Federal regulation costs the American people $6,000 annually on a per capita basis. Gore does not believe this is enough. His environmental fanaticism leads him to promote a vast regulatory expansion, including support for the Kyoto accord, which by some estimates will cost a typical family $3,000 a year. Gore wants federal regulators involved in the minutest decisions of daily life, from the amount of water your toilet tank can hold to the size of your backyard. His book Earth in the Balance rails against the automobile and combustible engine with a fervor that confirms the harshest Republican criticisms of his ideology - which is perhaps why Theodore Kacynszky thought it required reading.

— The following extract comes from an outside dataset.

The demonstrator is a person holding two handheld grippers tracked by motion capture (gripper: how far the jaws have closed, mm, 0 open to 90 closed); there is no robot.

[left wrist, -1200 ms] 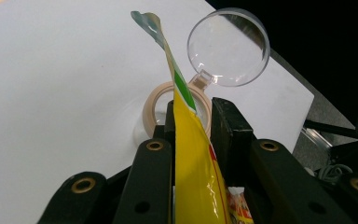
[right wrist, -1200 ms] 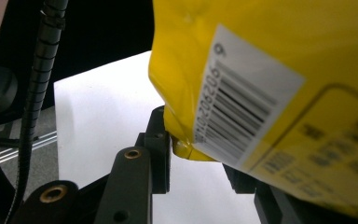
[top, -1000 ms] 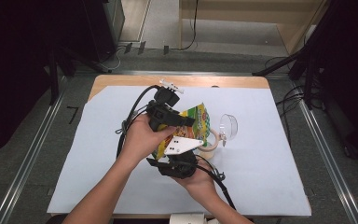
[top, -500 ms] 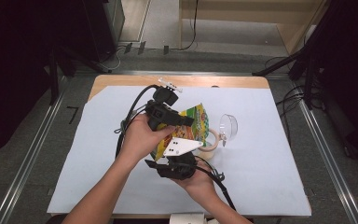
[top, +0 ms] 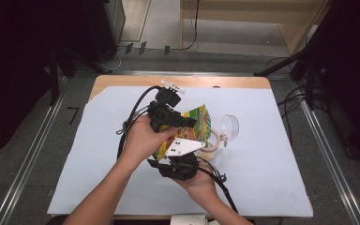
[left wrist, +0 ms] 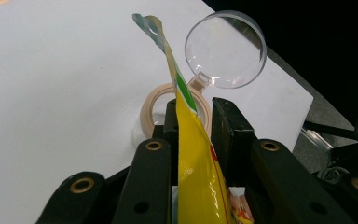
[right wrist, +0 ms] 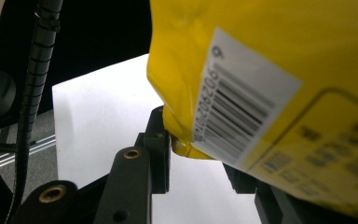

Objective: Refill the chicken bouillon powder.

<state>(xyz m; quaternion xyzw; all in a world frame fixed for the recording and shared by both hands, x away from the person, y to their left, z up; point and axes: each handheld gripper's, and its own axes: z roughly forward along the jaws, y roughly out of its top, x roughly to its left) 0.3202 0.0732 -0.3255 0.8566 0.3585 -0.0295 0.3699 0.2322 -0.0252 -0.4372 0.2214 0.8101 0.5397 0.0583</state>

Gore's vision revolves around transforming America into a full-blown European-style welfare state, with national health care and a whole host of spending programs and regulations. Our taxes are comparatively lower, after all, and our benefits not so lavish. Yet our unemployment rate is less than half the European rate due to our private-sector dynamism. As state spending in Western Europe swelled from 34 percent of GDP in 1961 to 51 percent in 1995, European Community unemployment rates tripled while US rates remained stable.

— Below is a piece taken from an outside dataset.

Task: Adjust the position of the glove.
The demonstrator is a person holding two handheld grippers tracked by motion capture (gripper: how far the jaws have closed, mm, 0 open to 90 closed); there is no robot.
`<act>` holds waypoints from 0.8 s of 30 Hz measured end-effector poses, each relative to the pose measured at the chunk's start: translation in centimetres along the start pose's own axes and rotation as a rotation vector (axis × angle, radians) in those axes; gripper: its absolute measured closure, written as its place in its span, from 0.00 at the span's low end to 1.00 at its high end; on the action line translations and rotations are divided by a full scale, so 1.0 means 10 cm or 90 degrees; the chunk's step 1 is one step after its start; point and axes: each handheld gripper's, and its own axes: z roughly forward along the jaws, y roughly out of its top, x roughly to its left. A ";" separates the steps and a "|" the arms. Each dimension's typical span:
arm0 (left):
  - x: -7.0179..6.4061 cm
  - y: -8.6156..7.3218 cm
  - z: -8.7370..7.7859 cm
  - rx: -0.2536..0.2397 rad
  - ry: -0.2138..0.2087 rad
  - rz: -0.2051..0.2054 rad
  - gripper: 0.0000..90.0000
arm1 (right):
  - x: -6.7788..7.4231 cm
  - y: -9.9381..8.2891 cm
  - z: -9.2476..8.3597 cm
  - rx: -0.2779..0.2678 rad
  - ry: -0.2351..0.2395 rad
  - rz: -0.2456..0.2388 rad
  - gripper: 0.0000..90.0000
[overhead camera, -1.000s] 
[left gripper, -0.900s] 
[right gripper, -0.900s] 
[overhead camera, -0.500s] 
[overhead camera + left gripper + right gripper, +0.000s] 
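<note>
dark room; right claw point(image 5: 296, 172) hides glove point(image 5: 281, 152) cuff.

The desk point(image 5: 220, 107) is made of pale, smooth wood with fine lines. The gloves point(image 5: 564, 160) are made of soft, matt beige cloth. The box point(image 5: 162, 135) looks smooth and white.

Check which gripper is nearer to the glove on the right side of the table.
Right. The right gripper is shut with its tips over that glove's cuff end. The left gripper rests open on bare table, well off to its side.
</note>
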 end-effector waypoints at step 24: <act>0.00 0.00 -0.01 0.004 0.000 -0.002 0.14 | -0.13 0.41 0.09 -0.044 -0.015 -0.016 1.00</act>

When the US tax burden reached 31.8 percent of GDP in 1995, unemployment stood at 5.6 percent and long-term unemployment was recorded as 12.2 percent. The British on the other hand had a tax burden equal to 37.2 percent of GDP with 8.2 percent regular unemployment and 45.4 percent long-term unemployment. Germany had a tax burden that comprised 46.4 percent of the economy and the attendant unemployment rates were 9.4 percent in the short term and 44.3 percent in the long term. French taxes equaled 48.7 percent of GDP, with 11.6 percent unemployment and 38.3 percent long-term unemployment. Italy's tax burden accounted for 45.2 percent of GDP and thus unemployment rates reached 12 percent in the short term and an amazing 61.5 percent in the long term.

Aside from the consequences Gore's policies would have for liberty, limited government and the rule of law, adopting his policies would surely jeopardize our prosperity. This is why Western Europe added fewer than 5 million new jobs from 1974 to 1992 while we added 34 million, despite having 50 million more working-age people. Excessive taxation, spending, regulation and monetary growth are bad for the economy.

The economy is already growing in spite of, rather than because of, the 1993 tax increase that passed because of Gore's tie-breaking Senate vote. It cannot be mentioned enough that this vote actually cost America $300 billion in output, $264 billion in disposable income, $138 billion in personal savings and 1.2 million jobs. Moving further in the direction of high-tax social welfarism, a direction Gore's policy proposals would surely take us, would be a path to stagnation.

Al Gore has a naive faith in government to solve nearly every economic, social and even environmental problem. For all their faults, which also include an excessive faith in government, George W. Bush and Pat Buchanan at least seem to recognize the value of the private sector and community as well.

An April 15 presided over Al Gore is a depressing prospect indeed. Perhaps you can soften the blow of this year's assessment by noting that it could have been much worse.